Parmi les révélations les plus marquantes, on apprend qu’Alonso n’a quasiment aucune communication personnelle avec les piliers de l’attaque, notamment Vinicius, Rodrygo et même la nouvelle recrue Kylian Mbappé. « Il ne nous demande jamais comment on se sent après le match, il se fiche de l’état d’esprit des joueurs. Tout doit obéir aux ordres », se serait plaint Vinicius lors d’une conversation privée.
Endrick, le jeune joueur pressenti pour lui succéder, se dit lui aussi « choqué » par la méthode d’Alonso : « À Palmeiras, j’avais un entraîneur qui m’encourageait toujours et avec qui je parlais tous les jours. Ici, on n’entend que des tactiques, des instructions – aucune émotion. »
La situation s’est envenimée après la défaite 0-1 contre Liverpool à Anfield. Vinicius aurait directement remis en question les tactiques d’Alonso, affirmant que l’équipe « manquait de créativité et jouait avec trop de timidité ». Une source proche de l’équipe a révélé : « Vini a quitté le vestiaire déçu. Il a dit : “Le Real Madrid ne peut pas jouer comme une équipe de seconde zone.” »

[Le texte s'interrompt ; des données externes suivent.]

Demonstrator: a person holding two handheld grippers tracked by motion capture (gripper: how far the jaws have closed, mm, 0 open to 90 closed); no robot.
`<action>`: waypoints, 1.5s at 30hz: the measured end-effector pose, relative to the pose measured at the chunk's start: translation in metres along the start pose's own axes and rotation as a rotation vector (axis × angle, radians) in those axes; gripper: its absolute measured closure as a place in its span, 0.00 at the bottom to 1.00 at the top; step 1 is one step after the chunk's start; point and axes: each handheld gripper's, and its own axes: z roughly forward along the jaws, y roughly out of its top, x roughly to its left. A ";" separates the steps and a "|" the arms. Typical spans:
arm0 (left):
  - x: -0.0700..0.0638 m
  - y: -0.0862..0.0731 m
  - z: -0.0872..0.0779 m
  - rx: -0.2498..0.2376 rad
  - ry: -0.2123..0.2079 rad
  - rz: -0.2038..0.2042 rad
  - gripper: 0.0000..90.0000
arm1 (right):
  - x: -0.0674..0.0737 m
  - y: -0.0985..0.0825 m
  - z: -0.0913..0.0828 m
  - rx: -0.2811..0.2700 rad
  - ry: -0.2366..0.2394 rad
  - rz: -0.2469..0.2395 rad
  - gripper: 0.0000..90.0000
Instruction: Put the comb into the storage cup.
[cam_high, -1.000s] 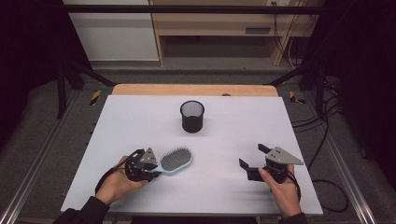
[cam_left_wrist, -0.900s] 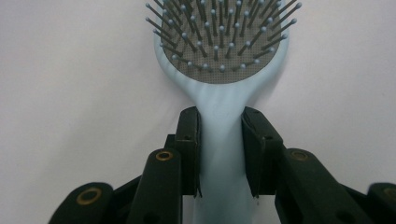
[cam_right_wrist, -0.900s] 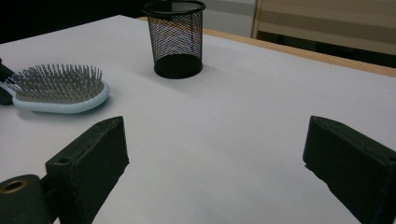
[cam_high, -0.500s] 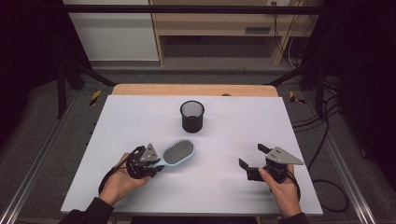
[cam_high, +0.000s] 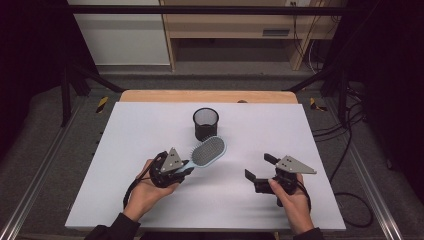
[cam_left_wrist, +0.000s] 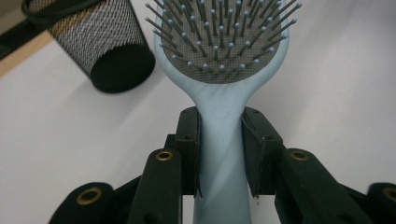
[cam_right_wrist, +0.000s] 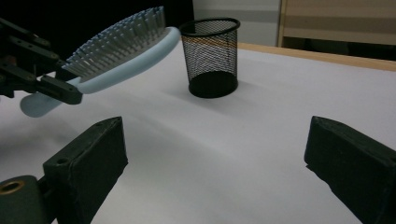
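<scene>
A light blue hairbrush (cam_high: 207, 151) hangs above the white table, bristles up, its head tilted up toward the black mesh cup (cam_high: 205, 123). My left gripper (cam_high: 184, 167) is shut on the brush's handle (cam_left_wrist: 223, 154); both pads press its sides just below the head (cam_left_wrist: 223, 42). The mesh cup (cam_left_wrist: 100, 49) stands upright a short way past the brush head. My right gripper (cam_high: 257, 172) sits low at the right front of the table, jaws wide apart with nothing between them. In the right gripper view the lifted brush (cam_right_wrist: 123, 51) is at the left, the cup (cam_right_wrist: 212, 56) behind it.
The white table top (cam_high: 150, 130) has bare room around the cup and between the two hands. A wooden strip (cam_high: 207, 96) runs along its far edge. Cables (cam_high: 345, 150) lie on the floor to the right, and metal rails flank the table.
My left hand has lifted the brush off the table and carried it up and toward the mesh cup, tilting the head upward. The right gripper has stayed in place.
</scene>
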 end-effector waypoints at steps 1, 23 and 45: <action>-0.002 0.006 0.003 -0.028 -0.004 -0.004 0.77 | 0.004 0.001 0.004 0.003 0.018 0.004 0.06; -0.022 0.017 0.011 -0.111 0.005 0.019 0.77 | 0.035 0.010 0.043 0.024 0.174 0.094 0.06; -0.019 0.015 0.004 -0.198 0.062 -0.017 0.77 | 0.055 0.040 0.085 -0.029 0.283 0.173 0.08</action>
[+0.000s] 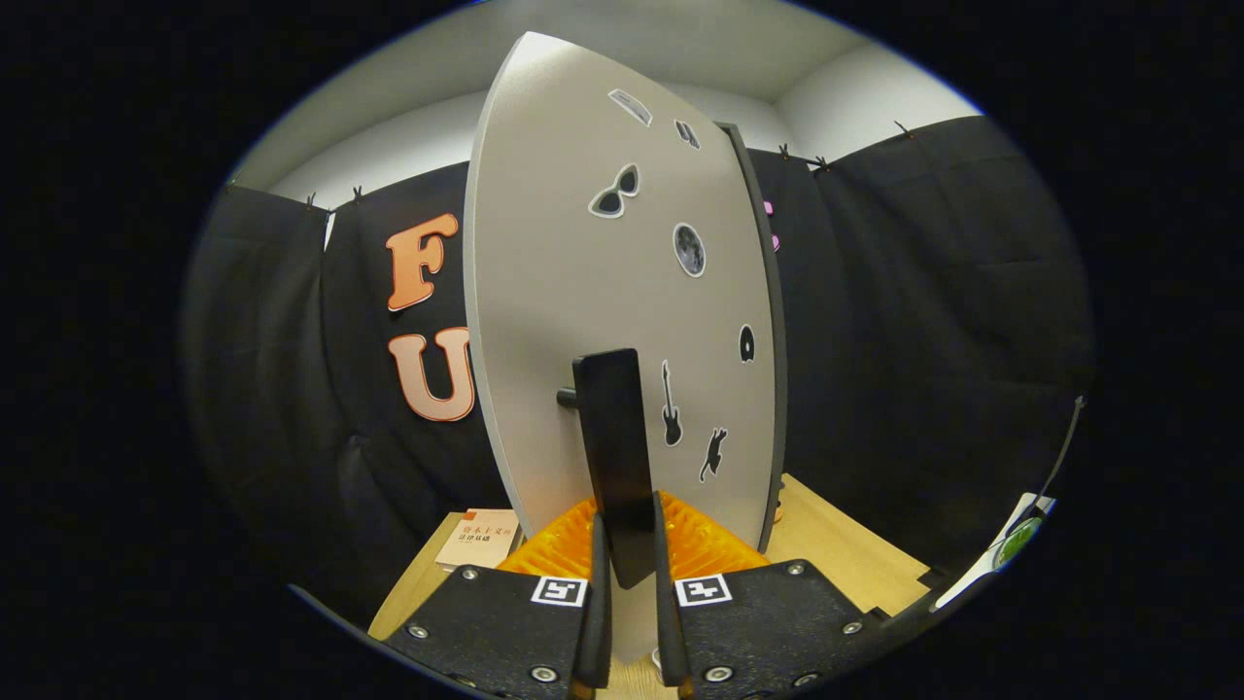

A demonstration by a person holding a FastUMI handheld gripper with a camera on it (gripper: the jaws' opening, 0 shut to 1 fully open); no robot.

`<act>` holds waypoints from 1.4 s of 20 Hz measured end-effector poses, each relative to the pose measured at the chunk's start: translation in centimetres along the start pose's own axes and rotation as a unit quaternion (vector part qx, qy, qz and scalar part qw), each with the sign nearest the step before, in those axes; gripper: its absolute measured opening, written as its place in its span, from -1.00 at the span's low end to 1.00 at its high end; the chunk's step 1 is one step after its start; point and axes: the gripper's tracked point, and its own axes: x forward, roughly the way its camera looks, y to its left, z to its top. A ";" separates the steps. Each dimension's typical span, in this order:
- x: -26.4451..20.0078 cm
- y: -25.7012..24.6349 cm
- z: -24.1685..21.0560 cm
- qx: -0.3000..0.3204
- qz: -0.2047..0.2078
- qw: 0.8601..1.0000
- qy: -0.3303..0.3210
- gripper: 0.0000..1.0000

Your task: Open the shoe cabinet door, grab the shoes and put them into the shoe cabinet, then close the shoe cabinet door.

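Claw on the cabinet door handle

My claw (630,544) is nearly closed, both fingers pinching the upright black handle (614,437) of the grey shoe cabinet door (573,292), dead ahead at twelve o'clock, standing on the surface (836,554).

The claw (630,544) has both fingers pressed on the flat black door handle (614,457) of the sticker-dotted grey cabinet door (583,292), above the light wooden surface (846,554).

Camera rides the tongs (628,544), facing the cabinet door (583,292) closely.
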 end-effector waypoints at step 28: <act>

Ce ne sont pas seulement les joueurs sud-américains, mais aussi d’autres stars européennes qui ont exprimé leurs doutes. Ils estiment qu’Alonso est « trop froid, trop distant » et ne sait pas comment inspirer les joueurs. Cela contraste fortement avec la convivialité, la proximité et l’humanité dont ils ont bénéficié sous Carlo Ancelotti.
El Chiringuito a également révélé que Vinicius et Endrick ont ​​été les deux premiers à signaler à la direction du Real Madrid « la distance croissante entre les joueurs et l’entraîneur ». Pérez a été contraint de convoquer une réunion à huis clos pour clarifier la situation, demandant à Alonso d’être « plus souple » dans sa gestion. Cependant, les choses ne semblent guère avoir évolué.
Alonso persiste dans sa philosophie de discipline de fer, qui lui a permis de réussir à Leverkusen mais qui s’avère être une arme à double tranchant au Real Madrid, où les egos surdimensionnés sont monnaie courante. « Il contrôle tout : de l’emploi du temps aux heures des repas, en passant par sa façon de célébrer les buts. Chaque action est scrutée à la loupe », a confié un joueur sous couvert d’anonymat.
Sous une apparence paisible, le Bernabéu est le théâtre de tensions latentes. D’un côté, Alonso, incarnation de la discipline, de la tactique et du contrôle absolu. De l’autre, les stars offensives, qui vivent au gré de leurs émotions, de leur liberté et de leur créativité.
Et si les révélations de Vinicius et Endrick sont vraies, la question principale n’est pas de savoir combien de matchs le Real Madrid gagnera, mais combien de temps ce vestiaire supportera la froideur de son propre capitaine.